| WORK INSTRUCTIONS |
Reproduce the records precisely. Every line should be included.

| SUPPLIED MATERIAL |

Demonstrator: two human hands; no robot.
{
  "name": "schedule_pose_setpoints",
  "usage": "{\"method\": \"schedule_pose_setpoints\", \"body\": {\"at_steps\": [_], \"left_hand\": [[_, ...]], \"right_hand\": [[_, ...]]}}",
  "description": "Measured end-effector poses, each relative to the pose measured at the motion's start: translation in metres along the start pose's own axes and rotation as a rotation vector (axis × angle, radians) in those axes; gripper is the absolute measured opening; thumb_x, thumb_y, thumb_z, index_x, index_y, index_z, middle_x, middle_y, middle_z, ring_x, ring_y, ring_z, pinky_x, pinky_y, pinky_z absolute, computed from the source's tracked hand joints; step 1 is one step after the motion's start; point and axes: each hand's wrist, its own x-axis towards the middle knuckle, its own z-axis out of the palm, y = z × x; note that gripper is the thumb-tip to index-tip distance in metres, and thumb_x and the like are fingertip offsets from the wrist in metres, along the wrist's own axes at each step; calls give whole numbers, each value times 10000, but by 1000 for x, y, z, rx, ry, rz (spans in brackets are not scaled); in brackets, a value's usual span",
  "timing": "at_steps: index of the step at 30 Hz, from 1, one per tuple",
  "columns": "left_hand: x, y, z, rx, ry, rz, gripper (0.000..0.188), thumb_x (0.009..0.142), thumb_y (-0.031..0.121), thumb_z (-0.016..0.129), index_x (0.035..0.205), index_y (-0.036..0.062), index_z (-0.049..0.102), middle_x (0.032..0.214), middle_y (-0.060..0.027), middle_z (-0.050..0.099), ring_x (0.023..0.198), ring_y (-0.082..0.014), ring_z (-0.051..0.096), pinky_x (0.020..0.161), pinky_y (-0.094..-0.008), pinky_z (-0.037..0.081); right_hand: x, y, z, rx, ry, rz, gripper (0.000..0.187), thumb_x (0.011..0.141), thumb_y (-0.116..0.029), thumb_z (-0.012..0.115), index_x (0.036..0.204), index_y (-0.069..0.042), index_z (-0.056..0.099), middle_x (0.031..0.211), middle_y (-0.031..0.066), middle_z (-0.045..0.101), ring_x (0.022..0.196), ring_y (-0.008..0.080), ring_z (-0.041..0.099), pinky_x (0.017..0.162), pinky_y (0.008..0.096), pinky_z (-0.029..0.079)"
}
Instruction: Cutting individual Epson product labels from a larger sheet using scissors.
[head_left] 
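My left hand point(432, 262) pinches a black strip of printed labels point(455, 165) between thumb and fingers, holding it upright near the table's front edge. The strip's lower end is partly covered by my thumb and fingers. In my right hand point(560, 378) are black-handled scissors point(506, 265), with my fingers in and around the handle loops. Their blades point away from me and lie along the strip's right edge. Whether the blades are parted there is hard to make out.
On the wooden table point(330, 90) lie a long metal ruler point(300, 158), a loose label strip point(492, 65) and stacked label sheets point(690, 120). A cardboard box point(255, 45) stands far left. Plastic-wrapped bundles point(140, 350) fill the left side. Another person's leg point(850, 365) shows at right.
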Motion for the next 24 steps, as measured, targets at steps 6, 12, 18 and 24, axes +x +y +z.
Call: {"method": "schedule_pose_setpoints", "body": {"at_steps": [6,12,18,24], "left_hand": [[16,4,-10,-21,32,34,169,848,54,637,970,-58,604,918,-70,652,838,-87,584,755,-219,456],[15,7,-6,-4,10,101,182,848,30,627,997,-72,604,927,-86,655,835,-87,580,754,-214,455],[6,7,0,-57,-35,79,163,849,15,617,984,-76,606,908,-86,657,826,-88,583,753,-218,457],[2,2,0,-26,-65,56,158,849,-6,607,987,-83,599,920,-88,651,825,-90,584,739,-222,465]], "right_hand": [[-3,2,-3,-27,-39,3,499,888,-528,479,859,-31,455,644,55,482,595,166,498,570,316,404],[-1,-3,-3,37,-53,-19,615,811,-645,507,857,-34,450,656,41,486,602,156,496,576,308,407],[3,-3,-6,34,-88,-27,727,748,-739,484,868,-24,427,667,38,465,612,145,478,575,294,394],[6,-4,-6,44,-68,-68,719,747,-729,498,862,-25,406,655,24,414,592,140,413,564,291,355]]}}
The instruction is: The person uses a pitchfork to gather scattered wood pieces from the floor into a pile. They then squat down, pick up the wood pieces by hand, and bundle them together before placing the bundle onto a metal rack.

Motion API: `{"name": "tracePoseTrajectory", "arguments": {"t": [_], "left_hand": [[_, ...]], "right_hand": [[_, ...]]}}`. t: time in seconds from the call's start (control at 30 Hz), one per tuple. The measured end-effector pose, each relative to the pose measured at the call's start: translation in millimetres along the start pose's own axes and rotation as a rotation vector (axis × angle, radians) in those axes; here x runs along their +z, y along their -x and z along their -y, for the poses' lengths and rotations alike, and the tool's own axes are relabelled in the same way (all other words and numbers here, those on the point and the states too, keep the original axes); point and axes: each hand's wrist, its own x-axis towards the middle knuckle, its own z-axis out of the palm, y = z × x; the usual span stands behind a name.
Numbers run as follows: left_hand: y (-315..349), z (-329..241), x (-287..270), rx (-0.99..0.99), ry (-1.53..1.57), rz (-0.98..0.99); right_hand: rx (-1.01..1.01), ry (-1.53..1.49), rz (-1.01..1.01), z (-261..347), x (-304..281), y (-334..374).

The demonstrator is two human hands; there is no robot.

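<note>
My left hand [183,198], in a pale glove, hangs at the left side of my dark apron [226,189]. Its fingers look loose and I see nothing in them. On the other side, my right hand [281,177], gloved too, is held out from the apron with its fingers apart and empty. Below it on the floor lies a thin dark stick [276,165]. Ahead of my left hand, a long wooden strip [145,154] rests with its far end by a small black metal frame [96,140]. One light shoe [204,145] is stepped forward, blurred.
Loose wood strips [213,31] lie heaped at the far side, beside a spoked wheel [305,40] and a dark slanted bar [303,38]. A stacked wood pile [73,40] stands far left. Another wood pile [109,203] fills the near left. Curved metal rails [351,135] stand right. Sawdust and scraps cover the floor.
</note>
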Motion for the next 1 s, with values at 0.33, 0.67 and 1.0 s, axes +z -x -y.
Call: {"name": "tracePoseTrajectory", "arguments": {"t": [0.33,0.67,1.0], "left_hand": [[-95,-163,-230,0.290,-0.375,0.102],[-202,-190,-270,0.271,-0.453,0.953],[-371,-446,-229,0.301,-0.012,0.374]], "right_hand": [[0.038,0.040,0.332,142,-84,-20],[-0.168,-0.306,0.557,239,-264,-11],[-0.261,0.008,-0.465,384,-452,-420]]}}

| ANSWER SPACE |
Demonstrator: two human hands; no robot.
{
  "name": "schedule_pose_setpoints",
  "usage": "{\"method\": \"schedule_pose_setpoints\", \"body\": {\"at_steps\": [_], \"left_hand\": [[_, ...]], \"right_hand\": [[_, ...]]}}",
  "description": "Measured end-effector poses, each relative to the pose measured at the motion's start: translation in metres along the start pose's own axes and rotation as a rotation vector (axis × angle, radians) in those axes; gripper is the absolute measured opening; thumb_x, thumb_y, thumb_z, index_x, index_y, index_z, middle_x, middle_y, middle_z, ring_x, ring_y, ring_z, pinky_x, pinky_y, pinky_z absolute, computed from the source's tracked hand joints; step 1 is one step after the motion's start; point and axes: each hand's wrist, its own x-axis towards the middle knuckle, its own z-axis out of the palm, y = z × x; note that gripper is the thumb-tip to index-tip distance in metres, and thumb_x and the like are fingertip offsets from the wrist in metres, along the wrist's own axes at each step; calls give whole numbers, each value times 10000, but by 1000 for x, y, z, rx, ry, rz (spans in brackets are not scaled); in brackets, a value's usual span",
  "timing": "at_steps: index of the step at 30 Hz, from 1, one per tuple",
  "columns": "left_hand: x, y, z, rx, ry, rz, gripper (0.000..0.188), thumb_x (0.009..0.142), thumb_y (-0.031..0.121), thumb_z (-0.016..0.129), index_x (0.035..0.205), index_y (-0.036..0.062), index_z (-0.049..0.102), middle_x (0.032..0.214), middle_y (-0.060..0.027), middle_z (-0.050..0.099), ring_x (0.023..0.198), ring_y (-0.082..0.014), ring_z (-0.051..0.096), pinky_x (0.020..0.161), pinky_y (-0.094..-0.008), pinky_z (-0.037..0.081); right_hand: x, y, z, rx, ry, rz, gripper (0.000..0.187), thumb_x (0.011..0.141), thumb_y (-0.116..0.029), thumb_z (-0.012..0.115), index_x (0.036..0.204), index_y (-0.069..0.042), index_z (-0.056..0.099), middle_x (0.031..0.211), middle_y (-0.031..0.066), middle_z (-0.045..0.101), ring_x (0.022..0.196), ring_y (-0.008..0.080), ring_z (-0.041..0.099), pinky_x (0.017..0.162), pinky_y (0.008..0.096), pinky_z (-0.029..0.079)"
}
Instruction: Cutting individual Epson product labels from a larger sheet using scissors.
[head_left] 
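My left hand point(432, 262) pinches a black strip of printed labels point(455, 165) between thumb and fingers, holding it upright near the table's front edge. The strip's lower end is partly covered by my thumb and fingers. In my right hand point(560, 378) are black-handled scissors point(506, 265), with my fingers in and around the handle loops. Their blades point away from me and lie along the strip's right edge. Whether the blades are parted there is hard to make out.
On the wooden table point(330, 90) lie a long metal ruler point(300, 158), a loose label strip point(492, 65) and stacked label sheets point(690, 120). A cardboard box point(255, 45) stands far left. Plastic-wrapped bundles point(140, 350) fill the left side. Another person's leg point(850, 365) shows at right.
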Motion for the next 24 steps, as measured, targets at steps 6, 12, 18 and 24, axes +x +y +z.
Call: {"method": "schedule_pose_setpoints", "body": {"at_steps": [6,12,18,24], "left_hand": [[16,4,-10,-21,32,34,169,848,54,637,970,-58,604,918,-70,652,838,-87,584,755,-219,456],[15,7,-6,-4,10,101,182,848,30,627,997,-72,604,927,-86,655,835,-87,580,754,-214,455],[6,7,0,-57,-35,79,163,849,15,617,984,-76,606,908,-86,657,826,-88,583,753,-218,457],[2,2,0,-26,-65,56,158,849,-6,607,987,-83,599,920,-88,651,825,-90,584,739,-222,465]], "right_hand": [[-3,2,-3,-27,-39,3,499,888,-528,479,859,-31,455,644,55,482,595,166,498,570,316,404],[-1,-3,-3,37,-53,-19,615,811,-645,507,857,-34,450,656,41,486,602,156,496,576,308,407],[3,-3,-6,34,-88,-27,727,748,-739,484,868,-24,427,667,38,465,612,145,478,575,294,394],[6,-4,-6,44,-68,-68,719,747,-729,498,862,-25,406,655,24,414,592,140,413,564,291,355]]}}
The instruction is: The person uses a pitchfork to gather scattered wood pieces from the floor into a pile. They then squat down, pick up the wood pieces by hand, and bundle them together before placing the bundle onto a metal rack.

Motion API: `{"name": "tracePoseTrajectory", "arguments": {"t": [_], "left_hand": [[_, ...]], "right_hand": [[_, ...]]}}`. t: time in seconds from the call's start (control at 30 Hz), one per tuple. The measured end-effector pose, each relative to the pose measured at the call's start: translation in millimetres along the start pose's own axes and rotation as a rotation vector (axis × angle, radians) in those axes; here x runs along their +z, y along their -x and z along their -y, for the poses' lengths and rotations alike, and the tool's own axes are relabelled in the same way (all other words and numbers here, those on the point and the states too, keep the original axes); point and axes: each hand's wrist, its own x-axis towards the middle knuckle, its own z-axis out of the palm, y = z × x; the usual span stands behind a name.
Numbers run as follows: left_hand: y (-315..349), z (-329..241), x (-287..270), rx (-0.99..0.99), ry (-1.53..1.57), rz (-0.98..0.99); right_hand: rx (-1.01..1.01), ry (-1.53..1.49), rz (-1.01..1.01), z (-261..347), x (-304..281), y (-334..374).

The demonstrator is two human hands; there is no robot.

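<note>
My left hand [183,198], in a pale glove, hangs at the left side of my dark apron [226,189]. Its fingers look loose and I see nothing in them. On the other side, my right hand [281,177], gloved too, is held out from the apron with its fingers apart and empty. Below it on the floor lies a thin dark stick [276,165]. Ahead of my left hand, a long wooden strip [145,154] rests with its far end by a small black metal frame [96,140]. One light shoe [204,145] is stepped forward, blurred.
Loose wood strips [213,31] lie heaped at the far side, beside a spoked wheel [305,40] and a dark slanted bar [303,38]. A stacked wood pile [73,40] stands far left. Another wood pile [109,203] fills the near left. Curved metal rails [351,135] stand right. Sawdust and scraps cover the floor.
</note>
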Motion for the next 1 s, with values at 0.33, 0.67 and 1.0 s, axes +z -x -y.
Call: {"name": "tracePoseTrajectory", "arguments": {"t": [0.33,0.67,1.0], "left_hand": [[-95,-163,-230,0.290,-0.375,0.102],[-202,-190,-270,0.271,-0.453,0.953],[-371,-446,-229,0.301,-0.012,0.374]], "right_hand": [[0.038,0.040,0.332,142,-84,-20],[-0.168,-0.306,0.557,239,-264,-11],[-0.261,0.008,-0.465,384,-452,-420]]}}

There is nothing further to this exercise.